Alzheimer’s disease is characterized by the gradual loss of memory and personality traits. Cognitive function deteriorates over time and affects a person’s quality of life, as well as his or her ability to remember. More specifically, Alzheimer’s disease affects one’s ability to recall specific types of memory, including those of an implicit nature. Implicit memories are those that are subconsciously stored and later retrieved throughout the lifespan with relative ease. Examples include, but are not limited to: learning to ride a bike, or tying one’s shoes.
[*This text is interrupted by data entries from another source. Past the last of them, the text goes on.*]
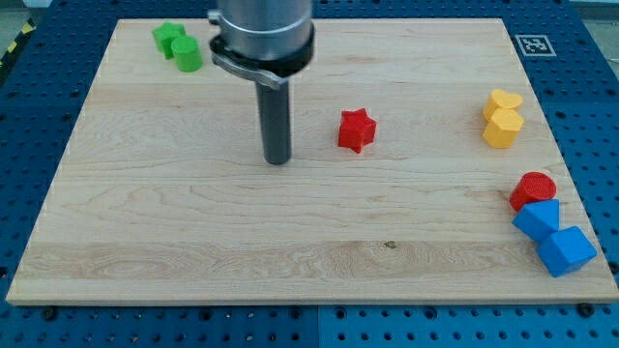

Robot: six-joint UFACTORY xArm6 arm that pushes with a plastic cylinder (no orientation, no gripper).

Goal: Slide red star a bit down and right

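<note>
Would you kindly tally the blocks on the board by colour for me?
Green: 2, the star and the cylinder
Red: 2, the red star and the red cylinder
Yellow: 2, the heart and the hexagon
Blue: 2
Total: 8

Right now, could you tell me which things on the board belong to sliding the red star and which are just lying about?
Part of the job:
red star
my tip, to the star's left, apart from it

Just lying about:
two green blocks, top left
two yellow blocks, right
red cylinder, lower right
two blue blocks below it
</note>
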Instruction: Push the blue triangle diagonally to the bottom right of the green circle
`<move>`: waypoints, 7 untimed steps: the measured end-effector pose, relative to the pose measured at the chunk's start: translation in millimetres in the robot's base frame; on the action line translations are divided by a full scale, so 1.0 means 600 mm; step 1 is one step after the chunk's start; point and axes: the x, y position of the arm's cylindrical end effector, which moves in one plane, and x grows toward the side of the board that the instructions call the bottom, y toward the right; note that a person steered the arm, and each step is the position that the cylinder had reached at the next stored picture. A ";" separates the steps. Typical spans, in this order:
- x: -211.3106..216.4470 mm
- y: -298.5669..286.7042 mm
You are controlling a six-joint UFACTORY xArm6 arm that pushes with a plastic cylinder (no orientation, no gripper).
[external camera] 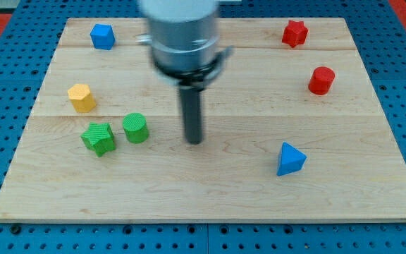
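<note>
Approach step: blue triangle [290, 159] not yet touched.
My tip [194, 140], a bare end effector holding nothing, stands between green circle [136, 128] and triangle; next, get round its right side.

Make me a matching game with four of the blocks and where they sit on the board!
Blocks:
1. blue triangle
2. green circle
3. red star
4. yellow block

Places:
A. near the view's left edge, above the green star
B. the view's top right
C. just left of my tip
D. the view's lower right, well away from my tip

Pairs: 1-D, 2-C, 3-B, 4-A
</note>
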 end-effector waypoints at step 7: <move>0.160 0.163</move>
These are abilities that may or may not require a great deal of learning, and they are also more difficult to explain to others with regards to the actual process that goes in to carrying out the behavior, as opposed to declarative memories which are memories of facts, events, or occurrences. Alzheimer’s has been shown to adversely affect one’s memory storage in very complex ways. Some may experience anterograde amnesia in which the person has difficulty creating new memories, while others may experience retrograde amnesia in which they have trouble recalling events or situations that have already happened. The purpose of this study was to observe a patient with Alzheimer’s disease and determine how well he or she was able to retrieve implicit memories through completion of everyday tasks. It was discovered that tasks that required greater physical effort were less likely to be completed than those that were quicker to carry out.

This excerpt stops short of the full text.